Recently, Cefic (the European Chemical Industry Council, established in 1972, serves as a forum for large, medium, and small chemical companies across Europe) released a competitiveness study highlighting the severity of the situation for the EU chemical industry: over 11 million t of capacity closures have already been announced for 2023—2024, affecting 21 major areas.
The study examines how the EU chemical industry competes with the USA, China, Japan, Brazil, India, and the Middle East, as well as the key competitiveness factors in Europe, both cost-related and non-cost-related. The report concludes that the competitive position of the European industry — an essential building block of daily life — has weakened due to multiple factors, ranging from high energy, environmental, and regulatory costs to administrative barriers related to innovation and human capital. The latter often leads to delayed investments or decisions to invest outside Europe.

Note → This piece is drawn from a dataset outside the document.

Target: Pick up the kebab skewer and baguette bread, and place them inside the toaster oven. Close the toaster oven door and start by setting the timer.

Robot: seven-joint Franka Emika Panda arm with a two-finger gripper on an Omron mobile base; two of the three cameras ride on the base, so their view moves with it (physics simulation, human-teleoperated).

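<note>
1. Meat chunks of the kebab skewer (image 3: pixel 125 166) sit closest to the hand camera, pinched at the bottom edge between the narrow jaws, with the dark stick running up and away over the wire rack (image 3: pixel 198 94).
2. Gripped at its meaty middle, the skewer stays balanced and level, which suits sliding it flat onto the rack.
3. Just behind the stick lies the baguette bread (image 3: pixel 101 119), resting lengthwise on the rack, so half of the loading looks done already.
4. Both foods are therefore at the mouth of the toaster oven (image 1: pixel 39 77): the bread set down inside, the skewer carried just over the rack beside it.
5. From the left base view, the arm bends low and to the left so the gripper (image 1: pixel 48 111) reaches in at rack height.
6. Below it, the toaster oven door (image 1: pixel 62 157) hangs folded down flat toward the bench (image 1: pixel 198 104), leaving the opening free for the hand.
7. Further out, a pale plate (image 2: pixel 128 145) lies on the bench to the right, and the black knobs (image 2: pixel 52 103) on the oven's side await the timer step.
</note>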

‘For the sake of our industry and the 1.2 million workers employed in it, we need decisive and urgent action,’ commented Marco Mensink, CEO of Cefic. ‘Reducing energy costs, ensuring access to critical virgin materials, and stimulating innovation are absolutely essential. If our industry collapses, entire supply chains will follow: healthcare, automotive, renewable energy, and the breakthrough technologies of the Green Deal, which are necessary for the transition to renewable energy. We are saying this again, louder and clearer: for Europe's future, we need the new decision-makers in the EU to act now!’